We woke up this morning to a beautiful snowfall outside our window! It's now early afternoon, and most of the snow has melted into a drippy, rainy day, but we sure enjoyed this morning.
So did Steve stay home from work? Did all the German schoolchildren stay home from school? Absolutely not. This kind of snow is apparently quite normal for Munich, though even the Germans still seem to enjoy the fresh beauty of the "first snowfall of the year."
What about all the bike-riding? Is it over for the year? Amazingly, bike riding is still possible in this kind of snow. It's all so wet that nothing really slips. Plus, the roads are well-cleared in most places. We'll have to see what the rest of the winter brings, but we're hoping we can ride on!
Yeah, so Steve wanted one more picture on the blog, but it was impossible to take with only one camera. The picture would have been of Beth standing on the back porch in shorts and a T-shirt taking pictures of the snow...

Monday, November 07, 2005

Honor System

Germany seems to be a very trusting place. Newspapers, for example, are just kept in a box. Take a paper and you are expected to drop the coins into the little coin container one side of the box.

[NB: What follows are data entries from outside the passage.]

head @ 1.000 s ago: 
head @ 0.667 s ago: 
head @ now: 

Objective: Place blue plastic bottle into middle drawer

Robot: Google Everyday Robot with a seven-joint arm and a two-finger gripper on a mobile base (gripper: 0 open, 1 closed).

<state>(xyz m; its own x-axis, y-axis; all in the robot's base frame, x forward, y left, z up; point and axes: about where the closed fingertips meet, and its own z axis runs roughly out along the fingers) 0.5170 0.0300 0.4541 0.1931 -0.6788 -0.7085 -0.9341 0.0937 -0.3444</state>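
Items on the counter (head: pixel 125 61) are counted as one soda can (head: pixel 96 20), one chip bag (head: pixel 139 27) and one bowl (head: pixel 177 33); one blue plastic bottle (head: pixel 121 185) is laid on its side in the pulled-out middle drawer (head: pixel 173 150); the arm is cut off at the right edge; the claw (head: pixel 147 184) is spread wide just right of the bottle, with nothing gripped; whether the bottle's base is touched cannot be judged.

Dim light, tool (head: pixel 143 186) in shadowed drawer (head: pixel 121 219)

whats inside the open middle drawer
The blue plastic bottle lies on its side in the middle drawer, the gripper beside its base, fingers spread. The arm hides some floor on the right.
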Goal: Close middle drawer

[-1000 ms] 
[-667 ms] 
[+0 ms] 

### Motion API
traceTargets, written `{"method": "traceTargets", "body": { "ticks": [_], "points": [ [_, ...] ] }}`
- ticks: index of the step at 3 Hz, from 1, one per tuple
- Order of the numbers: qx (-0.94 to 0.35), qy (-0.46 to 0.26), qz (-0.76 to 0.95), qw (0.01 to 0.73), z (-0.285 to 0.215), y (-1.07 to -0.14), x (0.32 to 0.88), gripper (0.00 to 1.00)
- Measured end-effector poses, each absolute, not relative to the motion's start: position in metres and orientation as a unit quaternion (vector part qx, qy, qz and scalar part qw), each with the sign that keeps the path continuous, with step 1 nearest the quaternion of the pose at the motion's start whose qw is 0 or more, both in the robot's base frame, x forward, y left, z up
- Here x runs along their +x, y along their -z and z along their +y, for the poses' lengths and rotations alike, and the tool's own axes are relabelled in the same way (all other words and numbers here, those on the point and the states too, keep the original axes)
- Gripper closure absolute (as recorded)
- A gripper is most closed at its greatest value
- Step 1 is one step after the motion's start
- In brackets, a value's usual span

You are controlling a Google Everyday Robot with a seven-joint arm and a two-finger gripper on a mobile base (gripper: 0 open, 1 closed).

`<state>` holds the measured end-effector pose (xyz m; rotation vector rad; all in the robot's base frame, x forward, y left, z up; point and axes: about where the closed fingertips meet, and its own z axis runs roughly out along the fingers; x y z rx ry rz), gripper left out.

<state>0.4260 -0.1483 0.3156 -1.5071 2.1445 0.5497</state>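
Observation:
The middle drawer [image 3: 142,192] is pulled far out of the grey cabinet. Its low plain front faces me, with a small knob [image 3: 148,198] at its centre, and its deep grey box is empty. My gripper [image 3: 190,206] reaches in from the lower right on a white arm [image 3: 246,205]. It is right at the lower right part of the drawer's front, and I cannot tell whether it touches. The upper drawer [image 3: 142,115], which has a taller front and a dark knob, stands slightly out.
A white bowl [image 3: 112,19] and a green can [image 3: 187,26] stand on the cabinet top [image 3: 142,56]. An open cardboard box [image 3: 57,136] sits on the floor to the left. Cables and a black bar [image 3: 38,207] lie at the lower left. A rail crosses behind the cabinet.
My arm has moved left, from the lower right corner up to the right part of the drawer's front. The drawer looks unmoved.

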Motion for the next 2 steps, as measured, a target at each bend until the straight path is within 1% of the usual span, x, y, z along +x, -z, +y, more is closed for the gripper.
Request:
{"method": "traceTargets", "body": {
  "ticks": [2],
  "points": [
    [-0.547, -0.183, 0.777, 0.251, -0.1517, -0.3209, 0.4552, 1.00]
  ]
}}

The same concept often applies to road-side vegetable stands or flower fields. Pick your own, drop the money in the box. Nobody is around to watch.
In my office, nobody locks the doors, and people just leave their laptops out on the desk--often unlocked. It's a bit different there though, since the whole building is secured, so only people with valid badges can enter.

Public transportation is also generally on the honor system too. You are expected to have a valid ticket, and checks usually only happen at the beginning or end of the month. (I've only been checked once in the 3 months I've been here). Just recently they finally started checking tickets on buses, but only after 9 pm.
If you're caught without a valid ticket, however, the fine is 40 Euros--nearly US $50. Beth has been checked three times.

Ironically, however, Germans seem to be paranoid about locking the doors of their homes, and most doors lock automatically behind you. It's important to always have your keys with you, even if you're just running downstairs to check on the laundry. And my tire pump was stolen off my bike.